Work item: The material beneath this line should be printed exactly, with its pictures omitted.

Provided data:
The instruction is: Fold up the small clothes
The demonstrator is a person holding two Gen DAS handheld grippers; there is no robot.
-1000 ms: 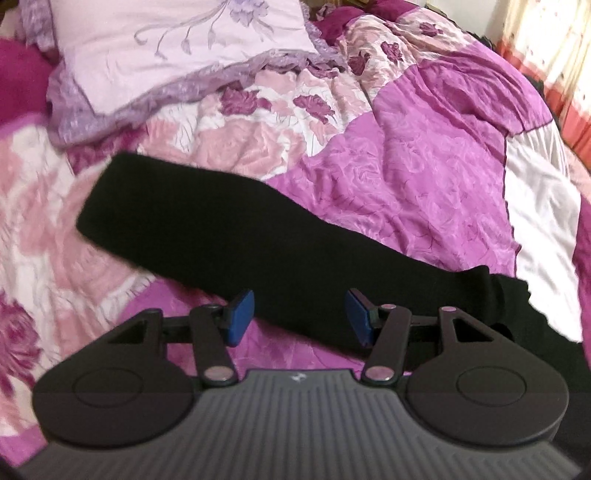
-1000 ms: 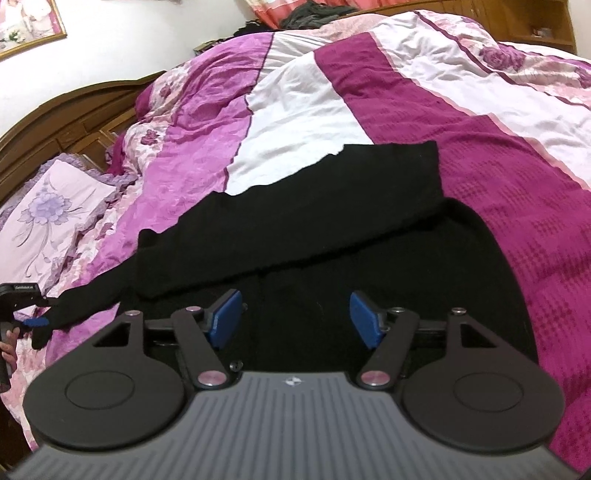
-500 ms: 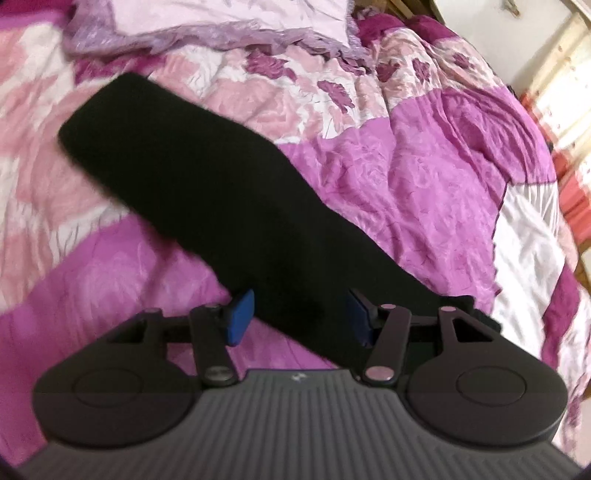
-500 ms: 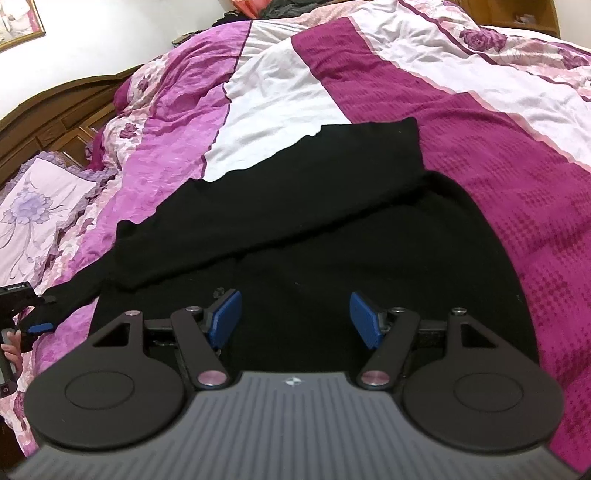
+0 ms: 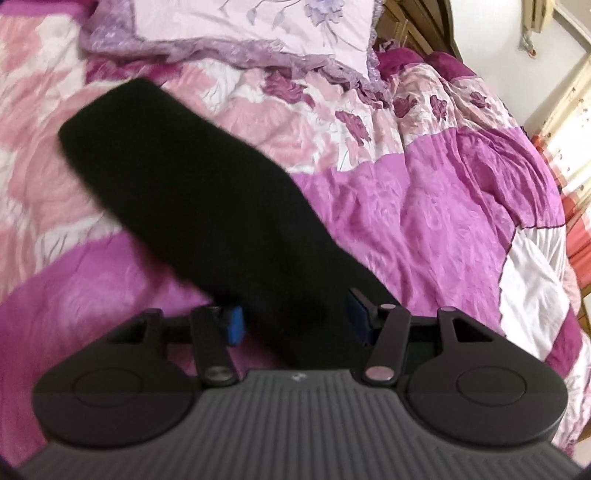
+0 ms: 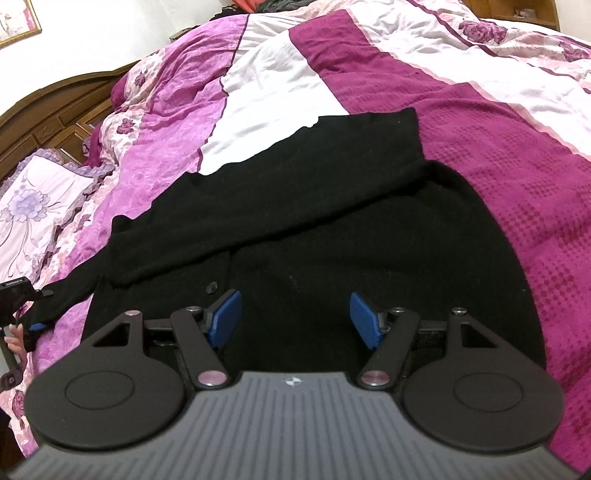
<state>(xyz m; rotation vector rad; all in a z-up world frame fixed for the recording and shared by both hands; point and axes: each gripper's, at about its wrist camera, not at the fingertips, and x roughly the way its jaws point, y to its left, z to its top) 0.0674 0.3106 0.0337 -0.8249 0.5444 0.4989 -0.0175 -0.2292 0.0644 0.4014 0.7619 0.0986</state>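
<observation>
A black knit cardigan [image 6: 332, 240] lies flat on the bedspread [image 6: 517, 166]. One sleeve [image 6: 295, 177] is folded across its body, and a button [image 6: 212, 287] shows near the front. The other sleeve [image 5: 192, 192] stretches out diagonally over the pink quilt. My left gripper [image 5: 295, 323] hangs low over the near part of that sleeve. Its jaws are open, the sleeve runs between the blue pads, and a gap shows beside the left pad. My right gripper [image 6: 295, 317] stands open just above the cardigan's body, holding nothing. The right wrist view also shows the left gripper [image 6: 35, 325] at the sleeve's far left end.
A lilac flowered pillow [image 5: 251, 26] lies beyond the sleeve's cuff. The wooden headboard [image 6: 48, 122] runs behind it. The patchwork quilt [image 5: 424, 221] is rumpled to the right of the sleeve. A hand [image 6: 14, 336] grips the left tool's handle.
The left gripper has rolled and sunk towards the sleeve, which now runs steeply between its pads. The right gripper has barely shifted. Both jaws kept their width.
</observation>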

Completed exercise:
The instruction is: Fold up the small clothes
The demonstrator is a person holding two Gen DAS handheld grippers; there is no robot.
-1000 ms: 
-1000 ms: 
-500 ms: 
-500 ms: 
+0 ms: 
+0 ms: 
<state>(xyz m; rotation vector rad; all in a z-up world frame fixed for the recording and shared by both hands; point and axes: each gripper's, at about its wrist camera, not at the fingertips, and x roughly the way its jaws point, y to its left, z to its top) 0.0674 0.3106 0.0337 -0.8249 0.5444 0.4989 -0.0175 -0.2292 0.0644 0.4014 0.7619 0.0986</state>
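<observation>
A black knit cardigan [image 6: 332, 240] lies flat on the bedspread [image 6: 517, 166]. One sleeve [image 6: 295, 177] is folded across its body, and a button [image 6: 212, 287] shows near the front. The other sleeve [image 5: 192, 192] stretches out diagonally over the pink quilt. My left gripper [image 5: 295, 323] hangs low over the near part of that sleeve. Its jaws are open, the sleeve runs between the blue pads, and a gap shows beside the left pad. My right gripper [image 6: 295, 317] stands open just above the cardigan's body, holding nothing. The right wrist view also shows the left gripper [image 6: 35, 325] at the sleeve's far left end.
A lilac flowered pillow [image 5: 251, 26] lies beyond the sleeve's cuff. The wooden headboard [image 6: 48, 122] runs behind it. The patchwork quilt [image 5: 424, 221] is rumpled to the right of the sleeve. A hand [image 6: 14, 336] grips the left tool's handle.
The left gripper has rolled and sunk towards the sleeve, which now runs steeply between its pads. The right gripper has barely shifted. Both jaws kept their width.
</observation>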

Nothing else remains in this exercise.